• **DESCRIPTION OF THE TASK**
Nothing in the listing may be skipped; repeat it all exactly.

*** Block opens ***

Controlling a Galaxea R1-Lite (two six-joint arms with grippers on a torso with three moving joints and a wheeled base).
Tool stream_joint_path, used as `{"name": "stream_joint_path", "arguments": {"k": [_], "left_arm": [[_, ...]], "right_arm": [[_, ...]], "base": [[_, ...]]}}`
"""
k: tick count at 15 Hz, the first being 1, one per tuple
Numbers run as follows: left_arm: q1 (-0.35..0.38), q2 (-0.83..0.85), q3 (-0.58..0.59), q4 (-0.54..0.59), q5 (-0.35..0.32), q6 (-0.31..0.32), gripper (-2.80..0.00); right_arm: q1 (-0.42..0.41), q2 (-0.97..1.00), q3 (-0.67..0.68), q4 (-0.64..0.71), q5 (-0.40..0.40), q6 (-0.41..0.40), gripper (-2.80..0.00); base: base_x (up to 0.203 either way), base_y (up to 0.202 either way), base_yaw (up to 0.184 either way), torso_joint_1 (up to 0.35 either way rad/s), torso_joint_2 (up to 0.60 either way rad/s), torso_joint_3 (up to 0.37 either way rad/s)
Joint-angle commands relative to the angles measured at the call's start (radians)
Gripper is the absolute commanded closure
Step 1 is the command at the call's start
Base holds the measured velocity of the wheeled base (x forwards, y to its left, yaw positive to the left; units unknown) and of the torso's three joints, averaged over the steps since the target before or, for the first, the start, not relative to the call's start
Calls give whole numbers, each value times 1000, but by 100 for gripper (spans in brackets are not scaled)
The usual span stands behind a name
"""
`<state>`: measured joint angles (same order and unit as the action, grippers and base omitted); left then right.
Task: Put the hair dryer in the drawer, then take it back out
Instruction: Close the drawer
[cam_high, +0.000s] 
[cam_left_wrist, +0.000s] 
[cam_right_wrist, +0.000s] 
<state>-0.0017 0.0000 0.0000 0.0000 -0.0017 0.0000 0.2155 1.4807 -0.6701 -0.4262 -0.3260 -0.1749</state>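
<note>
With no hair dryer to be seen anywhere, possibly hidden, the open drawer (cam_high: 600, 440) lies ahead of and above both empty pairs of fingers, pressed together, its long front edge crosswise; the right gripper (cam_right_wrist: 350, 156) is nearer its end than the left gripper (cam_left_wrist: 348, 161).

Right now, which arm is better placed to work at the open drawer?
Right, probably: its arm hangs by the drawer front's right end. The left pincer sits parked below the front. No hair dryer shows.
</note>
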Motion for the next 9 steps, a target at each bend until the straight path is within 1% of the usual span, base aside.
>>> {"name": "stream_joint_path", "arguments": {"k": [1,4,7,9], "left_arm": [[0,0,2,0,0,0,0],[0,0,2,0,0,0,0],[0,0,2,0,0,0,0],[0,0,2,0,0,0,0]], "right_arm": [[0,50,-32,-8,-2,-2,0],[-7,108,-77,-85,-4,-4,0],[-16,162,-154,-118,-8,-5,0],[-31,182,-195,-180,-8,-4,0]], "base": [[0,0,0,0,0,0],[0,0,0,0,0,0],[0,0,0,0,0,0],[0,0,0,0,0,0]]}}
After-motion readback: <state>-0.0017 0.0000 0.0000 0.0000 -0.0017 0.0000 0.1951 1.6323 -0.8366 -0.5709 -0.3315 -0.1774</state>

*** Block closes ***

• **RESPONSE TO THIS TASK**
Controlling a Galaxea R1-Lite (two six-joint arms with grippers on a torso with three moving joints and a wheeled base).
Tool stream_joint_path, used as `{"name": "stream_joint_path", "arguments": {"k": [_], "left_arm": [[_, ...]], "right_arm": [[_, ...]], "base": [[_, ...]]}}`
"""
k: tick count at 15 Hz, the first being 1, one per tuple
Numbers run as follows: left_arm: q1 (-0.35..0.38), q2 (-0.83..0.85), q3 (-0.58..0.59), q4 (-0.54..0.59), q5 (-0.35..0.32), q6 (-0.31..0.32), gripper (-2.80..0.00); right_arm: q1 (-0.42..0.41), q2 (-0.97..1.00), q3 (-0.67..0.68), q4 (-0.64..0.71), q5 (-0.40..0.40), q6 (-0.41..0.40), gripper (-2.80..0.00); base: base_x (up to 0.203 either way), base_y (up to 0.202 either way), base_yaw (up to 0.184 either way), torso_joint_1 (up to 0.35 either way rad/s), torso_joint_2 (up to 0.60 either way rad/s), torso_joint_3 (up to 0.37 either way rad/s)
Joint-angle commands relative to the angles measured at the call's start (radians)
Gripper is the absolute commanded closure
Step 1 is the command at the call's start
Base holds the measured velocity of the wheeled base (x forwards, y to its left, yaw positive to the left; units unknown) and of the torso's three joints, averaged over the steps since the target before or, for the first, the start, not relative to the call's start
Calls give whole numbers, each value times 1000, but by 100 for gripper (spans in brackets are not scaled)
The usual span stands behind a name
"""
`<state>`: measured joint angles (same order and unit as the action, grippers and base omitted); left then right.
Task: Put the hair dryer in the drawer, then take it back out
Instruction: Close the drawer
[cam_high, +0.000s] 
[cam_left_wrist, +0.000s] 
[cam_right_wrist, +0.000s] 
<state>-0.0017 0.0000 0.0000 0.0000 -0.0017 0.0000 0.2155 1.4807 -0.6701 -0.4262 -0.3260 -0.1749</state>
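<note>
With no hair dryer to be seen anywhere, possibly hidden, the open drawer (cam_high: 600, 440) lies ahead of and above both empty pairs of fingers, pressed together, its long front edge crosswise; the right gripper (cam_right_wrist: 350, 156) is nearer its end than the left gripper (cam_left_wrist: 348, 161).

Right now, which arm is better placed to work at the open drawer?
Right, probably: its arm hangs by the drawer front's right end. The left pincer sits parked below the front. No hair dryer shows.
</note>
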Motion for the next 9 steps, a target at each bend until the straight path is within 1% of the usual span, base aside.
>>> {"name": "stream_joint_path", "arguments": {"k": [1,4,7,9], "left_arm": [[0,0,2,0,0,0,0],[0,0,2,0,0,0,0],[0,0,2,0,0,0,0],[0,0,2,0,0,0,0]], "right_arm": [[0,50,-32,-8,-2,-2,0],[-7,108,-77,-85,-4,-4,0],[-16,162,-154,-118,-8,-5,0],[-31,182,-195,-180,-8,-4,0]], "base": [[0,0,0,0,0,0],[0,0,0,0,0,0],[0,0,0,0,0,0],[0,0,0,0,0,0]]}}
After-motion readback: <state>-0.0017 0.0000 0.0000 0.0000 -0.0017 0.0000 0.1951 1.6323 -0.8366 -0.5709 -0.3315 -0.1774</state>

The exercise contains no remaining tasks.